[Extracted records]

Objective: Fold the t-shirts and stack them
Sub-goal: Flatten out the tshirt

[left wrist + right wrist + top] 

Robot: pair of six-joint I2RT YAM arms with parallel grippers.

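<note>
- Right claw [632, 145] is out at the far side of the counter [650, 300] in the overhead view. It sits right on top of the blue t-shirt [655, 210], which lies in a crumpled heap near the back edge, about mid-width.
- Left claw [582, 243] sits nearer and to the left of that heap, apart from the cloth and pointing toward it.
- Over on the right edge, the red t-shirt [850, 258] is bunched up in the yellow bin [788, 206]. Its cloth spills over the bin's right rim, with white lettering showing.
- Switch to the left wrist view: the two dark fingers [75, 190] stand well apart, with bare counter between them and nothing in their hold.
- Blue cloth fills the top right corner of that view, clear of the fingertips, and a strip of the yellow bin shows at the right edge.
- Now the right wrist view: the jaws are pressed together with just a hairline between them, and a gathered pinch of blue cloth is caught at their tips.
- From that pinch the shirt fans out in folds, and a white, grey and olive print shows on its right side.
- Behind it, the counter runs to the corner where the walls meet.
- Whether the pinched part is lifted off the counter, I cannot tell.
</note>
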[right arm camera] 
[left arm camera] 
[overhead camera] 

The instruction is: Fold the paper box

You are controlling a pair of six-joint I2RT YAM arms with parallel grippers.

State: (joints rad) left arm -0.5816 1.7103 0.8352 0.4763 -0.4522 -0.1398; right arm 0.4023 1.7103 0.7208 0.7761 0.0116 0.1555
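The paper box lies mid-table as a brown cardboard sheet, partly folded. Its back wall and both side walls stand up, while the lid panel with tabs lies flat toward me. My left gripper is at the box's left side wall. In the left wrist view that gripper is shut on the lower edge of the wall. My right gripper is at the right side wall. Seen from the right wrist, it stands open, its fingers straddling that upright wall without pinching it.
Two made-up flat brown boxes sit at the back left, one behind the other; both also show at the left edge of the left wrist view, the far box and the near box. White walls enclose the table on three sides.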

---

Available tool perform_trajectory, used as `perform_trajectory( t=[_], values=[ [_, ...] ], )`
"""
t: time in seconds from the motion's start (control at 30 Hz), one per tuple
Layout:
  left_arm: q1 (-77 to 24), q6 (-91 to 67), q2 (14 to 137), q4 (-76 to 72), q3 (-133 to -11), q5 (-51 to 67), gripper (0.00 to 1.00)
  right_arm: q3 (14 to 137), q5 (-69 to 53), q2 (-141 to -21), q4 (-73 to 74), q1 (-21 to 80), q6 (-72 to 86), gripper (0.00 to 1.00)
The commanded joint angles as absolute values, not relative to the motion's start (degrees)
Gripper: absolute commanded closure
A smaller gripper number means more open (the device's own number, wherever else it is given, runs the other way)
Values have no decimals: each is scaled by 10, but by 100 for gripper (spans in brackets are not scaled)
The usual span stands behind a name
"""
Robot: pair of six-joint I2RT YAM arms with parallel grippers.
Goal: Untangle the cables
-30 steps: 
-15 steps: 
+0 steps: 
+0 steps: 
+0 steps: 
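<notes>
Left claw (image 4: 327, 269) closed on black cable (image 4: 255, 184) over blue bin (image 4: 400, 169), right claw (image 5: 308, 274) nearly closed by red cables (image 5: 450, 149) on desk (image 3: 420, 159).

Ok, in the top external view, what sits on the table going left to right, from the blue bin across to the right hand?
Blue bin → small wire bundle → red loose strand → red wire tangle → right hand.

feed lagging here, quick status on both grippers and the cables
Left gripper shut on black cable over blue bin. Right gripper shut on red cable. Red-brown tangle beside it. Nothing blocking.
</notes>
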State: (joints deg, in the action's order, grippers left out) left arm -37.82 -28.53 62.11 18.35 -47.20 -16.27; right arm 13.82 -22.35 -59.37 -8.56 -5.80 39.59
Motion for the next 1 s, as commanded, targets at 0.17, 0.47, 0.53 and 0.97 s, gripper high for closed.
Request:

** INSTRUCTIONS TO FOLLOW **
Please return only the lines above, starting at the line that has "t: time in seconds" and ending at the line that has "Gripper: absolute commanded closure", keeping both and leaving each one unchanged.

** RESPONSE AREA **
t: time in seconds from the motion's start (control at 30 Hz), one per tuple
Layout:
  left_arm: q1 (-77 to 24), q6 (-91 to 67), q2 (14 to 137), q4 (-76 to 72), q3 (-133 to -11), q5 (-51 to 67), gripper (0.00 to 1.00)
  right_arm: q3 (14 to 137), q5 (-69 to 53), q2 (-141 to -21), q4 (-73 to 74), q1 (-21 to 80), q6 (-72 to 86), gripper (0.00 to 1.00)
The commanded joint angles as absolute values, not relative to the motion's start (degrees)
Gripper: absolute commanded closure

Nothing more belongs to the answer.